ABOUT THIS EXERCISE
You are asked to filter the data below and copy every line holding "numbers".
>>>>
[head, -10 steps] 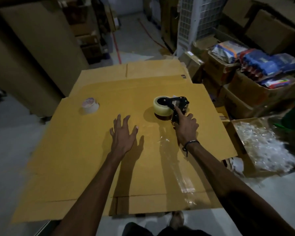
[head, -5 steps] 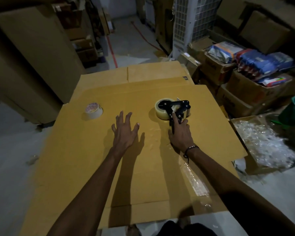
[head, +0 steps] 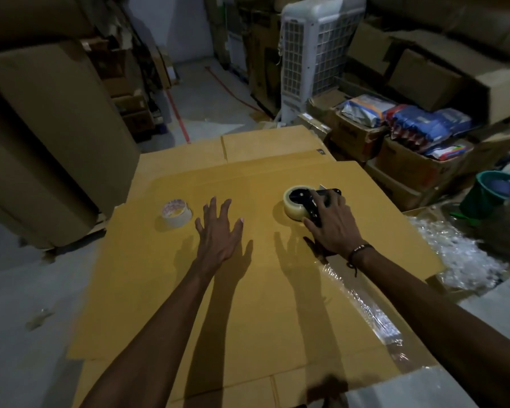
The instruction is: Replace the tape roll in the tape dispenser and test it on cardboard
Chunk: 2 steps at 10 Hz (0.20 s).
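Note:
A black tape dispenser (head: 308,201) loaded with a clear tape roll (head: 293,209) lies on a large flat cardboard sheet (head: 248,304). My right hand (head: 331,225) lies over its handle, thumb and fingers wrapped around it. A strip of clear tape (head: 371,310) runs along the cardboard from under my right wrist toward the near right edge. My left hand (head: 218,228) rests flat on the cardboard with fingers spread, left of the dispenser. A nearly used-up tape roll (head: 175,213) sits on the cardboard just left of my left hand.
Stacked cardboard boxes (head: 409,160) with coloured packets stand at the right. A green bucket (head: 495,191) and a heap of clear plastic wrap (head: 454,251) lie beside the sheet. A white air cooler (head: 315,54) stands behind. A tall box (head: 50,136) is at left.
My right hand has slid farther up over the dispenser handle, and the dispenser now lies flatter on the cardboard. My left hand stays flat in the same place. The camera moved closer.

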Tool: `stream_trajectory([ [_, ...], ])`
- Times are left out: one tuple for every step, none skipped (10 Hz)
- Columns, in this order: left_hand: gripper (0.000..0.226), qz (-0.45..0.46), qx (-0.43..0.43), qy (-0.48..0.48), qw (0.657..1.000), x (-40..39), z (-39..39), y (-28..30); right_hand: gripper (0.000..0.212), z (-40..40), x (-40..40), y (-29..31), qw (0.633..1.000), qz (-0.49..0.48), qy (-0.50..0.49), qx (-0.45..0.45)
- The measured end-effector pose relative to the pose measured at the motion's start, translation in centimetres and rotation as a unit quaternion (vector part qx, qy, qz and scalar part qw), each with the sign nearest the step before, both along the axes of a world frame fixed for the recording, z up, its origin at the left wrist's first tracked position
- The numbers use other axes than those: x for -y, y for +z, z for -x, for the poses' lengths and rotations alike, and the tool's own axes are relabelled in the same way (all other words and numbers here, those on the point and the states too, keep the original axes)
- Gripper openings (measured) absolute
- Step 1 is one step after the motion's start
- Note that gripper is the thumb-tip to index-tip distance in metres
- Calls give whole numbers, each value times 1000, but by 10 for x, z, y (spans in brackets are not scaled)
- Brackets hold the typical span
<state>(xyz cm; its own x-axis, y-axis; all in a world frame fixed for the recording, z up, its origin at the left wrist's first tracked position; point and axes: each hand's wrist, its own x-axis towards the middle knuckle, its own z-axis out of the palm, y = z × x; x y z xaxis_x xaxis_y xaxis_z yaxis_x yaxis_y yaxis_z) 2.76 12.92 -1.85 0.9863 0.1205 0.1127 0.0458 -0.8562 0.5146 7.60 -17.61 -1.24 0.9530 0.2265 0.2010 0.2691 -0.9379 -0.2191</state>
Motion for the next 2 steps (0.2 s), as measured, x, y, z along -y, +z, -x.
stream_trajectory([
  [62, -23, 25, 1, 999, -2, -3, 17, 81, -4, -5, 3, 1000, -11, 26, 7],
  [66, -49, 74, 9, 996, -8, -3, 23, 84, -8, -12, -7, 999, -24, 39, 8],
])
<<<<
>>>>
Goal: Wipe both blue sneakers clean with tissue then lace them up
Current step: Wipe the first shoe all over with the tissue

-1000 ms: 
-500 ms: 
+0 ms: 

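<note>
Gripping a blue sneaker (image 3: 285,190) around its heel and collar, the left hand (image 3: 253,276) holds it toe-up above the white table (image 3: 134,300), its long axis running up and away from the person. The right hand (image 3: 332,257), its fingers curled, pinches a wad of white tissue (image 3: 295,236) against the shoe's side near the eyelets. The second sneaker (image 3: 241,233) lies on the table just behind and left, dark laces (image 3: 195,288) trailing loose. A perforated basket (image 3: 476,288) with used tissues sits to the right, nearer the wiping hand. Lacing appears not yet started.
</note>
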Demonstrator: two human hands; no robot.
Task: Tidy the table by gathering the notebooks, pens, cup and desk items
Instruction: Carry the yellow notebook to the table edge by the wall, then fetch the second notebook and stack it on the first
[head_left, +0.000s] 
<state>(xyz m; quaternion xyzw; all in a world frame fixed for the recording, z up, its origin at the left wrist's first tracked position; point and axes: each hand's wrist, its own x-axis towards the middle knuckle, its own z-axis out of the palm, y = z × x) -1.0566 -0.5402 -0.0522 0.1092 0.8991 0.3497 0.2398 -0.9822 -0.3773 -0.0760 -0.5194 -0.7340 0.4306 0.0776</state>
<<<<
RESULT OF THE EXERCISE
- The numbers use other axes than those: x for -y, y for +z, z for -x, for the poses' lengths and rotations alike, and the tool's own axes are relabelled in the same way (all other words and numbers here, those on the point and the states too, keep the original axes)
- Calls give whole numbers, each value times 1000, but by 10 for x, z, y (spans in brackets are not scaled)

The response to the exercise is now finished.